Impor dan ekspor adalah praktik lumrah di tengah globalisasi yang ditandai, antara lain, oleh perdagangan bebas dan terbuka. Nusantara terbiasa berdagang dengan luar negeri sejak zaman Kerajaan Sriwijaya dan Majapahit. Pada era kolonial, ekspor hasil perkebunan selalu surplus. Kita bahkan pernah menjadi pengekspor gula terbesar di dunia. Indonesia juga menjadi anggota Organisasi Perdagangan Dunia (WTO). Mengimpor menjadi konsekuensi dari kita mengekspor.
Dalam menjalankan ekspor-impor, Indonesia wajib memiliki strategi, kebijakan, dan program. Prinsip strategi perdagangan internasional kita seyogianya adalah mendapatkan gains from trade, manfaat neto bagi produsen dan pengekspor.
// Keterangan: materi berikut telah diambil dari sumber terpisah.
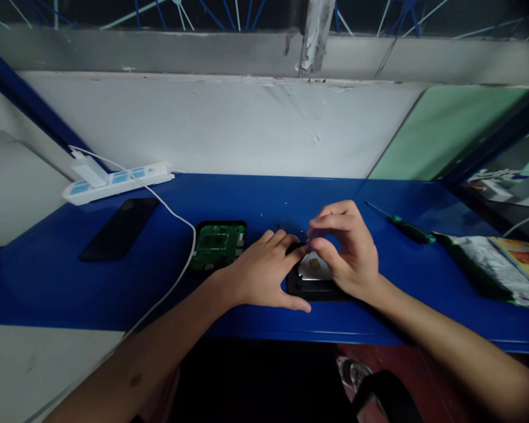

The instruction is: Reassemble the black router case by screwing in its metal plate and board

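Note:
My left hand [267, 267] lies flat with its fingers spread, the fingertips against the left edge of a black case part [311, 289]. A silvery metal plate [307, 269] with a small tan square on it sits inside that part. Over it, my right hand [352, 249] pinches a small purple-handled screwdriver [314, 236] between thumb and fingers, pointing downward near the plate's upper left corner. The tool's tip is hard to make out. Left of my left hand rests a green circuit board [216, 244] in a black housing.
A black phone [120, 229] and a white power strip [119, 182] lie on the left, with a white cable [176, 217] crossing the blue table [264, 194]. On the right are a green-handled screwdriver [412, 229] and a crumpled packet [496, 264]. Small scraps lie behind my hands.

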Motion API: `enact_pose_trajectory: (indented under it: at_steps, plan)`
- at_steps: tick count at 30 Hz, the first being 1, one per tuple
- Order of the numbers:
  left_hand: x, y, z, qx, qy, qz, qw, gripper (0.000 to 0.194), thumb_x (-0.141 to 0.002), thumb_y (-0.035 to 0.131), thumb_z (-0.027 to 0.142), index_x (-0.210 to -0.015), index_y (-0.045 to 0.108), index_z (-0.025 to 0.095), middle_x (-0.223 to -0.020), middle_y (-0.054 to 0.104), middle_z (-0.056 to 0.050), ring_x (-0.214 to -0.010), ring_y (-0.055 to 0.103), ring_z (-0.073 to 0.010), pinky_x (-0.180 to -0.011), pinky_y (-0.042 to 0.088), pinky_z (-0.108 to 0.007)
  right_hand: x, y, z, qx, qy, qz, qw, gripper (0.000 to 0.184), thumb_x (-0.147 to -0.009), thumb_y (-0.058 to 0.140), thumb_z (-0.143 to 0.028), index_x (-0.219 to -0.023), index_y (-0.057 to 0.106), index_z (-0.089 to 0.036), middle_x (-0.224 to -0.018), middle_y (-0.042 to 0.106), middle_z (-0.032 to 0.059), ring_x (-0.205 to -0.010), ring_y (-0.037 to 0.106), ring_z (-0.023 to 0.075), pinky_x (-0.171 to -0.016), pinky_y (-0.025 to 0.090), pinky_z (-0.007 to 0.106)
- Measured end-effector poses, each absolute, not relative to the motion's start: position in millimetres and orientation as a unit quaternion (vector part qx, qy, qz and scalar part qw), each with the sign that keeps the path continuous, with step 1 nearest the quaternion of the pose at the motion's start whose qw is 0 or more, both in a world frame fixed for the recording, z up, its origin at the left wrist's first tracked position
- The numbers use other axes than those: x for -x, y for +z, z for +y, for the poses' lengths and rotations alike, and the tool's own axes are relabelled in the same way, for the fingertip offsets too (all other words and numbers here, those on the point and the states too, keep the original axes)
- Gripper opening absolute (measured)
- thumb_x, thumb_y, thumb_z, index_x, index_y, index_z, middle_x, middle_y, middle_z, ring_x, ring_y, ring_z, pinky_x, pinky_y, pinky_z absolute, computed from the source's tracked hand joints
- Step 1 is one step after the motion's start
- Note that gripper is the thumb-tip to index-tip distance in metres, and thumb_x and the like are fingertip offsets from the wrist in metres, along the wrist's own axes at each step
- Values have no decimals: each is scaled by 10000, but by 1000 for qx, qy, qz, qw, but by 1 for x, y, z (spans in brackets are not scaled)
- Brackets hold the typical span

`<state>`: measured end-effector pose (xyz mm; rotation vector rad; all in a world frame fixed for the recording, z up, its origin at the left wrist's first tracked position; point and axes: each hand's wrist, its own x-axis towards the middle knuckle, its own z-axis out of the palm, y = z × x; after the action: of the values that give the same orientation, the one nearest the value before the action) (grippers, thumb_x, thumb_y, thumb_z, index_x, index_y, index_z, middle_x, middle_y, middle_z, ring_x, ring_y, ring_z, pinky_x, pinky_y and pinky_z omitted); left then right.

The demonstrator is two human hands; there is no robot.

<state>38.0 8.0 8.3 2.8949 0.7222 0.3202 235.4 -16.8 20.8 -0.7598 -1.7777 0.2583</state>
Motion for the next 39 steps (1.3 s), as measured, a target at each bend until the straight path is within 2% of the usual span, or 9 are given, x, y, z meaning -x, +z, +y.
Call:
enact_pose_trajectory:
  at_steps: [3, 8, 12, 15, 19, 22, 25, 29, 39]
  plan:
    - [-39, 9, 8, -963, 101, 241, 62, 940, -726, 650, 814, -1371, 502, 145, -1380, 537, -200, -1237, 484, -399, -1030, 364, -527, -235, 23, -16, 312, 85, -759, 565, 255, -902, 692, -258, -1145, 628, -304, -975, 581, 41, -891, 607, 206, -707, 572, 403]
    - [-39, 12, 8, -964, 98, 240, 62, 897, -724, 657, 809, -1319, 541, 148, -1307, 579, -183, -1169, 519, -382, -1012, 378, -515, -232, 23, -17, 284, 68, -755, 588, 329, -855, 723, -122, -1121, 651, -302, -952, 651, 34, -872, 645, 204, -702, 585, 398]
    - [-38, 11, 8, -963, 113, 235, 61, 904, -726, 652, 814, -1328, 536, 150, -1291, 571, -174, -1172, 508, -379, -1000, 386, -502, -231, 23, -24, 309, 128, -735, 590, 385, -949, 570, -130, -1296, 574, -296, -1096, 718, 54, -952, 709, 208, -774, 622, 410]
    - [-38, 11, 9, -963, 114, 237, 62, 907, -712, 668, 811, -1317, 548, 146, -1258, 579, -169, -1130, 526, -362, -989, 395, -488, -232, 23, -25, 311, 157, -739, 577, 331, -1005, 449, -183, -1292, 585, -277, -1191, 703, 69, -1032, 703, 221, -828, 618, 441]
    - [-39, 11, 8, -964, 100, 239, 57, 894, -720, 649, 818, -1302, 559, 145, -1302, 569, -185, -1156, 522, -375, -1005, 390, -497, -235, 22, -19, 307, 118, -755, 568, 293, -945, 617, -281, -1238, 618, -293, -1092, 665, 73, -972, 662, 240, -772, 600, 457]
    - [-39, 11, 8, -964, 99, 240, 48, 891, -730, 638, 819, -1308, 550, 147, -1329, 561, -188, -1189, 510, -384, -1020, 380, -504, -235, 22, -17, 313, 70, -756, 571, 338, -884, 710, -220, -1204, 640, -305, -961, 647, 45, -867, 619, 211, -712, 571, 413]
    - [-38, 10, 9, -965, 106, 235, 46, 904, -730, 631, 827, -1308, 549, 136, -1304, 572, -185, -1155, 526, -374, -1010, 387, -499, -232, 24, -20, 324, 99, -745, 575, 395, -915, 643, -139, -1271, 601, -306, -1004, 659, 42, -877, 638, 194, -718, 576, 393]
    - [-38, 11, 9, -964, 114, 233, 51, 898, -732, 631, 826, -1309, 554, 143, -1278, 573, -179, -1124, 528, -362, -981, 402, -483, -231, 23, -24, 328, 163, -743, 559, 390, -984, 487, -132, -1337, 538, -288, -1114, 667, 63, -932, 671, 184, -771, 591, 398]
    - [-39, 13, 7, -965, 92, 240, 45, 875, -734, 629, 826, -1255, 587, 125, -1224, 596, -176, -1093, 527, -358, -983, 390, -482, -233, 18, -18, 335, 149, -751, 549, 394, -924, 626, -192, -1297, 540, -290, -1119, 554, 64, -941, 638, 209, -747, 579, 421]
Mendapatkan surplus perdagangan sangat penting untuk menguatkan dan menstabilkan nilai tukar rupiah, memperkuat perekonomian, dan memakmurkan masyarakat.
Manfaat itu dapat dilihat pada neraca perdagangan. Devisa hasil ekspor harus lebih besar dari devisa yang keluar untuk membayar impor. Devisa tersebut sepatutnya masuk di dalam sistem keuangan negara, tidak parkir di rekening luar negeri produsen atau pengekspor.
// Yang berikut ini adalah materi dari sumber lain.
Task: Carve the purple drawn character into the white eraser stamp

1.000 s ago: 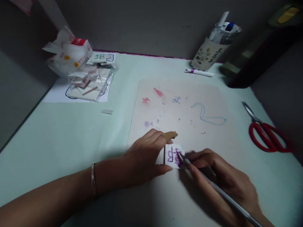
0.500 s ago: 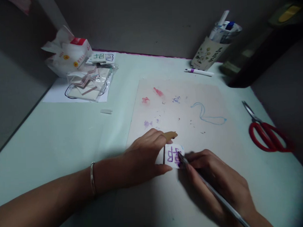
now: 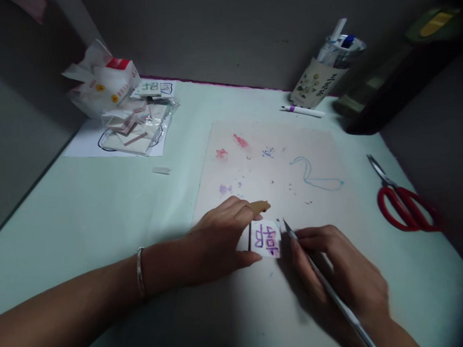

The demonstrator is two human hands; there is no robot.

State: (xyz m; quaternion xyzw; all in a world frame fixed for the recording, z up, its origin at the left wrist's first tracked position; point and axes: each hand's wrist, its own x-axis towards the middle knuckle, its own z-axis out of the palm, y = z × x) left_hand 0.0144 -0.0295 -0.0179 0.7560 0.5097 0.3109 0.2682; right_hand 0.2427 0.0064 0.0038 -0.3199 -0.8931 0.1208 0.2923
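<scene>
My left hand [image 3: 218, 239] lies on a pale work mat [image 3: 310, 155] and pinches a small white block [image 3: 264, 239] with purple characters drawn on its top. A tan plaster wraps the forefinger tip. My right hand [image 3: 343, 273] is closed round a thin metal carving knife [image 3: 326, 286]. Its tip sits just off the block's upper right corner, clear of the purple marks. A thin bangle circles my left wrist [image 3: 140, 273].
Red-handled scissors [image 3: 403, 205] lie at the right. A pen cup [image 3: 324, 69] and a white pen [image 3: 303, 111] stand at the back. At the back left lie a tissue pack [image 3: 107, 81] and a clear bag of blocks [image 3: 137, 128] on paper.
The knife tip has lifted off the block's right side and moved a little right. My left hand has stayed put on the block.
</scene>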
Untuk mendapatkan surplus perdagangan, kita harus mampu menciptakan keunggulan komparatif. Keunggulan ini dapat berasal dari sesuatu yang sudah terberikan, seperti sumber daya alam yang kaya dan berada di garis khatulistiwa. Di luar itu, produk yang diekspor sebaiknya bernilai tambah.
Untuk mendapatkan surplus perdagangan, kita harus mampu menciptakan keunggulan komparatif.
Dalam berdagang, kita seharusnya memilih negara-negara yang menghasilkan barang kebutuhan kita. Kita perlu melakukan strategi promosi dan proteksi sekaligus.
Pada beras, misalnya, kita berlakukan kuota impor dan bea setinggi-tingginya yang diizinkan WTO untuk melindungi petani kita. Beras adalah bahan pangan pokok penting. Jangan sampai banjir beras impor menjadi disinsentif petani menanam padi. Ketahanan dan kedaulatan pangan nasional akan terancam. Apalagi jumlah penduduk terus bertambah, terjadi perubahan iklim, dan tanah subur semakin langka.
Kita saat ini masih kekurangan pasokan gula dan garam industri dalam negeri. Dengan pilihan mengimpor, akan baik apabila strategi kita, adalah mengarahkan impor kedua produk itu digunakan dalam produk olahan, seperti makanan dan minuman, yang diekspor agar terjadi surplus.
Intinya, kita perlu melakukan audit produksi, konsumsi, dan kebutuhan komoditas yang akan diimpor. Audit perlu terbuka dan transparan setiap tahun, disertai pemantauan serta evaluasi implementasi strategi dan kebijakan perdagangan kita. Berdasarkan data audit menyeluruh itu, strategi perdagangan kita susun untuk menghasilkan surplus.